**Problem details**
Leave out the pictures, and quote exactly the lines running from the one with "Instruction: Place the" through the last line of the entries below.
[Records Boundary: Start]
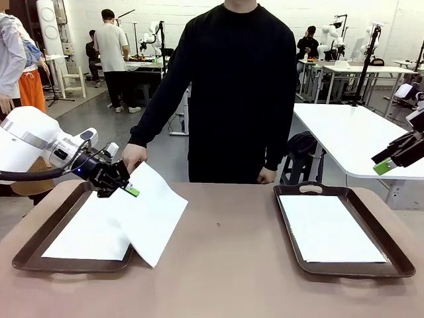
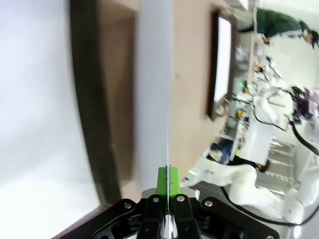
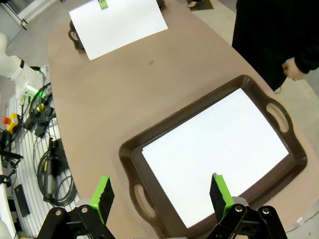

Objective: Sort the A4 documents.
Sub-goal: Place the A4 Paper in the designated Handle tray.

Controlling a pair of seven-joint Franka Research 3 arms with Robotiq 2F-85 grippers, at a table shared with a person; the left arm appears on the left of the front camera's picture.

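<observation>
Item: A4 documents, plain white, three seen. One sheet (image 1: 151,213) was pinched at its upper edge by the left gripper (image 1: 130,190), jaws closed tight on it; the sheet sloped down over the right rim of the left tray (image 1: 40,246), its lower corner resting on the brown table (image 1: 232,265). In the left wrist view this sheet (image 2: 154,89) ran edge-on between the green pads (image 2: 162,181). The person's hand (image 1: 133,156) was at the sheet's top corner, just beside the gripper.

A second sheet (image 1: 89,235) lay flat in the left tray, partly under the held one. A third sheet (image 1: 329,228) lay flat in the right tray (image 1: 391,255), filling most of its floor.

Right gripper (image 1: 387,164): raised near the table's right edge, well apart from the trays, jaws spread wide, nothing between them. Its wrist view showed the right tray (image 3: 149,144) and its sheet (image 3: 214,149) below.

Obstructions: none between the trays. Legible writing: none.
</observation>
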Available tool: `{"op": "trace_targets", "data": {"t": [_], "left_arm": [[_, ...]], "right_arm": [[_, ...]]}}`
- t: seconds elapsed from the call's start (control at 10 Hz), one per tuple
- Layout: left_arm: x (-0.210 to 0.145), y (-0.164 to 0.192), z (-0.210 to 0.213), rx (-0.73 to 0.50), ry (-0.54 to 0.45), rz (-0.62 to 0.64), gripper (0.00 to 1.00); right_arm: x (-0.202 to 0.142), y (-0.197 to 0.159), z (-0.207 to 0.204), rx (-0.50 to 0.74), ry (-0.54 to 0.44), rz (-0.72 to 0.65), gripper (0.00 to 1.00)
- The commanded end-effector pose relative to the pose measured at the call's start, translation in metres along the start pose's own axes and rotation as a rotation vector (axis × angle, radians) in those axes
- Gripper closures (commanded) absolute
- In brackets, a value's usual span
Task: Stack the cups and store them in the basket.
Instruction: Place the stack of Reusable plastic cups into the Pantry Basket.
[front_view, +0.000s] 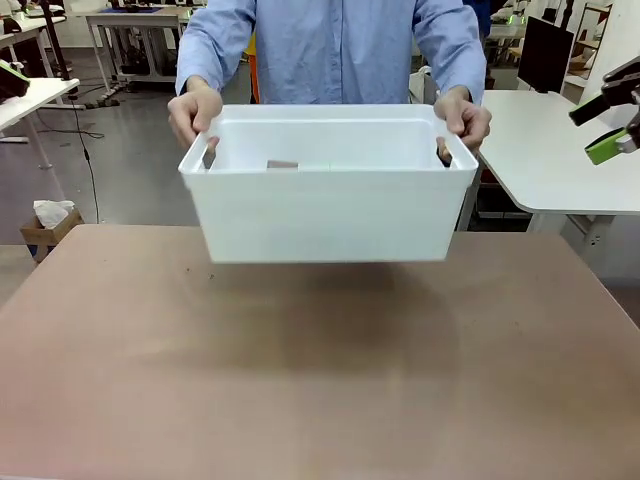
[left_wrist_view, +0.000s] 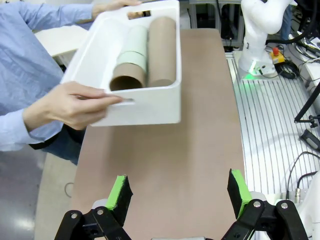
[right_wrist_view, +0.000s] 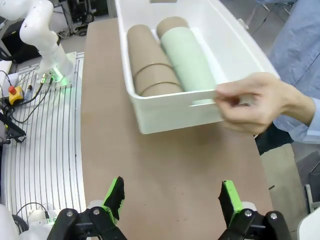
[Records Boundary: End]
**Task response**
Instruction: Place the stack of Reusable plastic cups into the Pantry Basket.
[front_view, +0.000s] 
[left_wrist_view, +0.000s] 
[right_wrist_view, +0.000s] 

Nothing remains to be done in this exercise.